• _Task_
For this listing, the lines between the one holding "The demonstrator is" and the one holding "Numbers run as", inclusive, must be set down exactly.
+ + +
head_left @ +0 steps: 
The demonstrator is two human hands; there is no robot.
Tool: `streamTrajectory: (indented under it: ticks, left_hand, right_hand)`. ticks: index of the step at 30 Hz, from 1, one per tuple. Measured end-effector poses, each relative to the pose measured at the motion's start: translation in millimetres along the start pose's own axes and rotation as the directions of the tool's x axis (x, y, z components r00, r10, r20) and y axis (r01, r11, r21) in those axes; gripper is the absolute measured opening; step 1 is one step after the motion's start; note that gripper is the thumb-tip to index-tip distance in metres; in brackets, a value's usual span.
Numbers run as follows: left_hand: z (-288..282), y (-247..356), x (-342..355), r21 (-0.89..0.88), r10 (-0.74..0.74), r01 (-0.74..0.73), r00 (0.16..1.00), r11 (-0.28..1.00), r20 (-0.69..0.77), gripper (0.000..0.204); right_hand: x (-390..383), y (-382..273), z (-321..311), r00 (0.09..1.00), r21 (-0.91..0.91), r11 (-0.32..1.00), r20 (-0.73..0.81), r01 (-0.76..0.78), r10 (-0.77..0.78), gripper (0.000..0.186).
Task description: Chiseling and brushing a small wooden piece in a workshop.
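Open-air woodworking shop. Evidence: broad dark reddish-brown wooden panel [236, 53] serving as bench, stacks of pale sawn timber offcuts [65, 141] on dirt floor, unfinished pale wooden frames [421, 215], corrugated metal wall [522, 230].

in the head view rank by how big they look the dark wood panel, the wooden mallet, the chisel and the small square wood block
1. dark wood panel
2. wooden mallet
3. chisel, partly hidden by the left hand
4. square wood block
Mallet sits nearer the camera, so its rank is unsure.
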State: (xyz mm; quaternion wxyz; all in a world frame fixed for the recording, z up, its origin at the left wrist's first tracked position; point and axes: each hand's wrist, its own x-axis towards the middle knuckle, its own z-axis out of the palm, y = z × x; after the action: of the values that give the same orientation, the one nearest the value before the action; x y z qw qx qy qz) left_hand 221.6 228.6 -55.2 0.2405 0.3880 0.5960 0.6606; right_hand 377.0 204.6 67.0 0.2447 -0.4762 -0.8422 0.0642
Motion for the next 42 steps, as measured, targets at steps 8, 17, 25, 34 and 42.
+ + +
• _Your solution_
The demonstrator is two human hands; there is no robot.
Tool: `streamTrajectory: (indented under it: ticks, left_hand, right_hand)`. ticks: index of the step at 30 Hz, from 1, one per tuple. Measured end-effector poses, each relative to the pose measured at the motion's start: translation in millimetres along the start pose's own axes and rotation as the directions of the tool's x axis (x, y, z components r00, r10, r20) and y axis (r01, r11, r21) in those axes; gripper is the absolute measured opening; step 1 is one step after the motion's start; note that gripper is the thumb-tip to index-tip distance in metres; in brackets, a value's usual span.
Numbers run as follows: left_hand: z (-288..282), y (-247..356), x (-342..355), r21 (-0.89..0.88), r10 (-0.74..0.74), r01 (-0.74..0.73), r00 (0.16..1.00), r11 (-0.28..1.00), r20 (-0.69..0.77), gripper (0.000..0.204); right_hand: x (-390..383), y (-382..273), z (-321..311), r00 (0.09..1.00), r21 (-0.91..0.91), r11 (-0.32..1.00), r20 (-0.73..0.81), r01 (-0.76..0.78), r10 (-0.77..0.78), gripper (0.000..0.186).

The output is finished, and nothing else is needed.